DATA SHOWN |
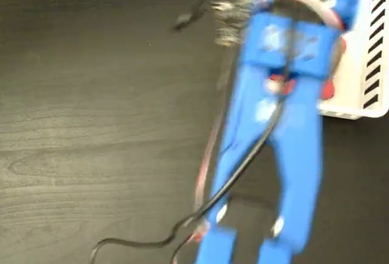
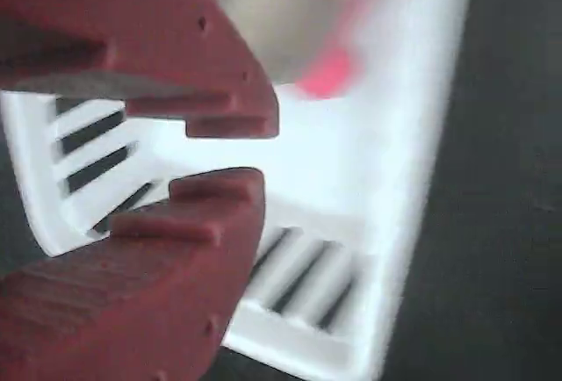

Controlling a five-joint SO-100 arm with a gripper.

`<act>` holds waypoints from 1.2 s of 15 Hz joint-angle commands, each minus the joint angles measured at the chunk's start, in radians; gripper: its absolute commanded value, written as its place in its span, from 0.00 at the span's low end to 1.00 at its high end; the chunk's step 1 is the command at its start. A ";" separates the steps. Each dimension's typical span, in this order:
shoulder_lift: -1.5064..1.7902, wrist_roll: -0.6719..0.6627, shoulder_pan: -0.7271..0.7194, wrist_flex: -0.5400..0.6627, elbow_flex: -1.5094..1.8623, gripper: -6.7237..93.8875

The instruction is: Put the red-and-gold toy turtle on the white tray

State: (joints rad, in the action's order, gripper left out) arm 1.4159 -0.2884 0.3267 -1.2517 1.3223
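The red-and-gold toy turtle (image 2: 299,30) lies inside the white tray (image 2: 395,161); gripper (image 2: 237,153) slightly parted, empty.

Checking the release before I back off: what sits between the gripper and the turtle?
In the wrist view, only bare white tray floor separates the gripper from the red-and-gold toy turtle; the fixed view hides this.

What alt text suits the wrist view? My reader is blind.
Two red fingers of the pincer, slightly parted and empty, hover over a white slotted tray. A blurred gold-and-red turtle sits in the tray beyond them.
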 commanded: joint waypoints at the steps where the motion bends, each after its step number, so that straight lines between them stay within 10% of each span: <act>1: 0.311 0.275 -0.092 0.124 0.160 0.07; 3: 0.589 0.506 -0.218 0.348 0.445 0.07; 7: 1.138 0.535 -0.408 0.568 0.994 0.07; 18: 1.779 0.382 -0.393 0.104 1.585 0.07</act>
State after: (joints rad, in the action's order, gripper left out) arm 3.1815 0.0920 -0.0568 -1.0968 2.9023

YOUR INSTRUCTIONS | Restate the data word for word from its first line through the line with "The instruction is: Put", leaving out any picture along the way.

OUTPUT FOR THIS TASK |
Controlling a five-joint SO-100 arm with a gripper.

`<act>` holds waypoints from 1.2 s of 15 Hz joint-angle commands, each minus the joint angles measured at the chunk's start, in radians; gripper: its absolute commanded value, written as its place in its span, from 0.00 at the span's low end to 1.00 at its high end; the chunk's step 1 is the command at its start. A ";" separates the steps. Each dimension's typical span, in this order:
shoulder_lift: -1.5064..1.7902, wrist_roll: -0.6719..0.6627, shoulder_pan: -0.7271..0.7194, wrist_flex: -0.5400..0.6627, elbow_flex: -1.5094..1.8623, gripper: -6.7237..93.8875

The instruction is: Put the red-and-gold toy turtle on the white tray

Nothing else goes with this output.